TrunkSpace: We previously mentioned Colin Cunningham. He seems like an incredibly talented actor, not only in performance but in character discovery. What was it like working with Colin, who you spent most of your scenes with?
Nel: Colin is amazing. We had a blast. I learned a lot about acting from Colin. I think he created something like 20 different Slinks and each of those 20 Slinks would interact differently with the other characters. It was great to watch. He was so easy to work with and always keen to discover something new. He would say, “We’re missing something in the scene…” and we would work out something new. Everything he did was to try and make every scene better. His performance is at the same time frightening, weird, funny, crazy, and extremely truthful. What an actor!

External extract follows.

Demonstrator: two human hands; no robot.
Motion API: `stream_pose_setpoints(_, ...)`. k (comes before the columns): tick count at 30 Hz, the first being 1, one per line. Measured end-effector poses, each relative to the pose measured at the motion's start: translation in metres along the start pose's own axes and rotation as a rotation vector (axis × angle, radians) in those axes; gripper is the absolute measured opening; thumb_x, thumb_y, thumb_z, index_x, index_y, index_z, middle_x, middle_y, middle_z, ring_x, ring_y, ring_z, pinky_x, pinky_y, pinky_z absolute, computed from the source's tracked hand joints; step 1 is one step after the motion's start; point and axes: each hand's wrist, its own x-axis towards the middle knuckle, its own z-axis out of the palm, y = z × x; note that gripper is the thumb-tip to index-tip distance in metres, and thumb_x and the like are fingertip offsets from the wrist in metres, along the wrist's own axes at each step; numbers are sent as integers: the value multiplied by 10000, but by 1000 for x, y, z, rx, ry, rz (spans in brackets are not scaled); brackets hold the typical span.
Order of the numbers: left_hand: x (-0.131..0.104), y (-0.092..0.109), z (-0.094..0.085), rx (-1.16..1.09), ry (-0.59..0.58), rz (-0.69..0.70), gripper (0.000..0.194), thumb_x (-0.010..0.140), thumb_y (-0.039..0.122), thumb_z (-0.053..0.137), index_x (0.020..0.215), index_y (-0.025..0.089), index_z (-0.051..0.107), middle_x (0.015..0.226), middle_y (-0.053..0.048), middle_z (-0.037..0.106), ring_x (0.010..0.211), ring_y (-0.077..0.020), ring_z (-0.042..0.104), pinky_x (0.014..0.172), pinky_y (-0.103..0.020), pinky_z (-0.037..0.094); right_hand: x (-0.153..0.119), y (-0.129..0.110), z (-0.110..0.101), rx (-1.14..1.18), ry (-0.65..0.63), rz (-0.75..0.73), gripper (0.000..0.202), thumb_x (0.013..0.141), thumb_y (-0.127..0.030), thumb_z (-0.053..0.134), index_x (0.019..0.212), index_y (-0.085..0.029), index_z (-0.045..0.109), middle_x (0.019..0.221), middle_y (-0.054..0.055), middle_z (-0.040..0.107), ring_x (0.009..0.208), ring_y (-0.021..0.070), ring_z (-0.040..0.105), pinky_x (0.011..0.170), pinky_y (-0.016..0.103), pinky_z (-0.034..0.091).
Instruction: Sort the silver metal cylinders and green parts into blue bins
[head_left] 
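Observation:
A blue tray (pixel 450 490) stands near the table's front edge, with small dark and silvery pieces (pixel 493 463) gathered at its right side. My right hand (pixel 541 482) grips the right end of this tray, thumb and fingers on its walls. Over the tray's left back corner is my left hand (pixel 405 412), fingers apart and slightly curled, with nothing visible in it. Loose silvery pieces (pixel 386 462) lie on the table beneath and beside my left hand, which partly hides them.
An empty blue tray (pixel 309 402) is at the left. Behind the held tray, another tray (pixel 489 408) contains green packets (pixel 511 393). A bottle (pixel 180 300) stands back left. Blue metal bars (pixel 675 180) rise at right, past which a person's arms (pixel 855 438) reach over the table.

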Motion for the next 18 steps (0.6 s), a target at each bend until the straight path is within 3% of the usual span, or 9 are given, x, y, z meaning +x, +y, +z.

TrunkSpace: Beyond the performance and the work itself, what was the highlight for you personally in working on the series?
Nel: Being South African and working on local stuff, we don’t nearly have the budgets you guys have. So to be able to work at this pace and on this scale was a highlight.
TrunkSpace: “Blood Drive” is so very unlike anything else on television. That statement is said a lot about a great number of shows, but usually it’s just said for the sake of saying it. It truly is the case with your show. Does that make being involved with it feel all the more special?
Nel: This was a once in a lifetime experience. The amount of creative freedom we were given, the incredible cast, the insane scripts, and the amazing vision that each of the directors had just came together beautifully to create this crazy show.
TrunkSpace: Do you anticipate that working on the series will open up more doors for you as an actor, and if so, does it concern you that visually Rasher looks so different than what casting directors will discover in Carel Nel?
Nel: I hope it does and I think Rasher’s look will be a great addition to my show reel. Just imagine… you see a normal character and then BAM, Rasher pops up on your screen. I think it might even help.
TrunkSpace: When you look at your career moving forward, what would you like to accomplish? Do you have bucket list items that you want to check off in your career?
Nel: I just want to work and do work that I’m proud of. And maybe play Hamlet on Broadway.